HIGDB - Haemophilus influenzae Genome Database

General characteristics

History

In 1892, Richard Pfeiffer had identified a bacillus in the sputum of patients with influenza during the 1889-92 pandemic, claiming it as the etiologic agent, and one year later he isolated the organism on blood-containing media. He had serious doubts about its importance developed during the 1918-19 pandemic when the bacillus could not be found in the early victims, but Pfeiffer's claims would be reflected in the nomenclature chosen in 1920, Haemophilus (blood-lover) influenzae (Hirschmann et al., 1979).

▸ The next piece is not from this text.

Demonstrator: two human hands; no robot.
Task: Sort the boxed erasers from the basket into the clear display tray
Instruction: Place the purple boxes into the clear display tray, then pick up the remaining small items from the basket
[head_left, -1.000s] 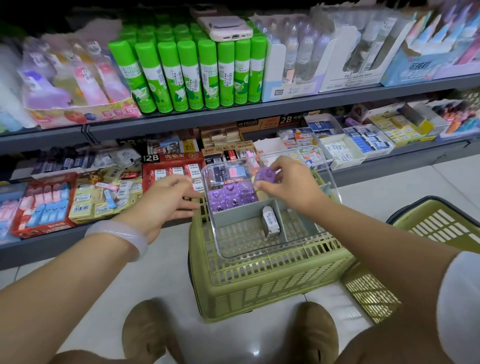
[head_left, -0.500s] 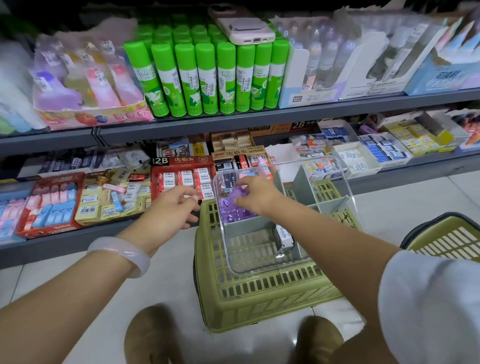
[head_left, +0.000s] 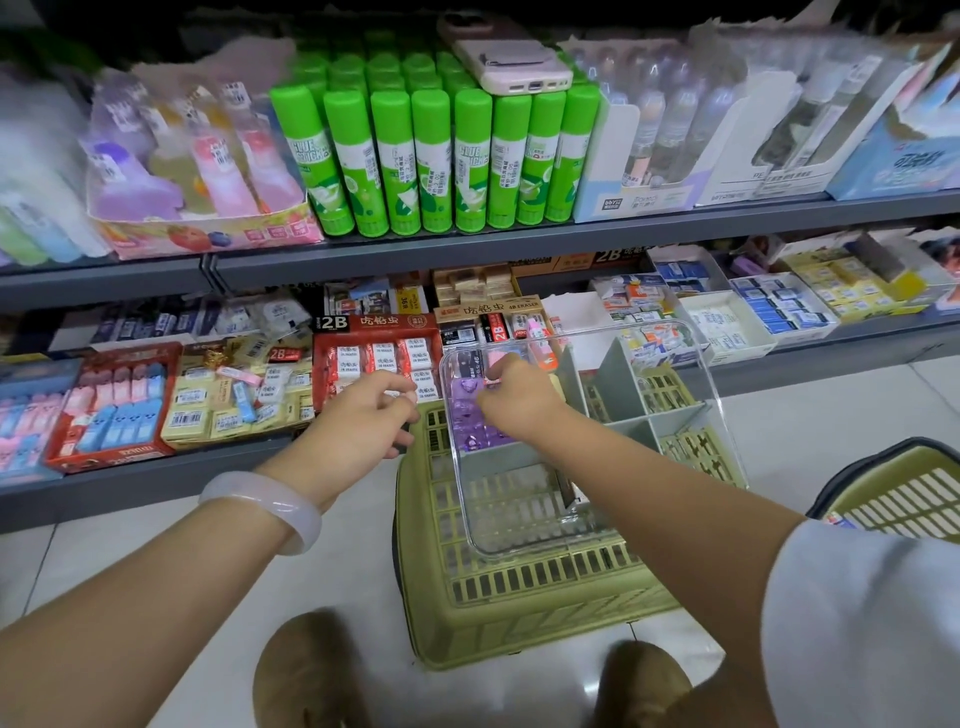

Haemophilus influenzae is a fastidious Gram- negative bacillus, non-motile, pleomorphic and non encapsulated. The organism is frequently found in the upper respiratory tract (URT) of healthy humans. In addition to various systemic life-threatening infections, it is a common cause of serious diseases of the upper and lower respiratory tract. Examples of Haemophilus respiratory tract infections include acute otitis media, acute maxillary sinusitis, epiglottitis, acute exacerbations of bronchitis in patients with underlying chronic obstructive pulmonary disease, and pneumonia in children and adults (Chapin et al., 1983, Kilian et al., 1972). Thus, the organism is a major community-acquired pathogen causing significant morbidity and mortality worldwide.

Genetics
The 1.83 Mbp genome of Haemophilus influenzae was the first completely sequenced genome of a free-living organism. From the sequence, 1703 predicted protein coding regions were identified. Of these, 58% were assigned to one of 102 biological categories (Fleischmann et al., 1995). The remaining 42% were novel proteins that either matched other hypothetical proteins in the databases or did not possess significant levels of similarity with other known genes. A revised analysis of the genome and encoded proteins found that a general function could be predicted for 83% of the H. influenzae proteins (Tatusov et al., 1996). H. influenzae DNA has a base composition of 37 mol% G+C; and therefore restriction enzymes with recognition sequences containing only C and G cut the DNA less frequently than enzymes whose sites contain all four bases (Butler et al., 1990).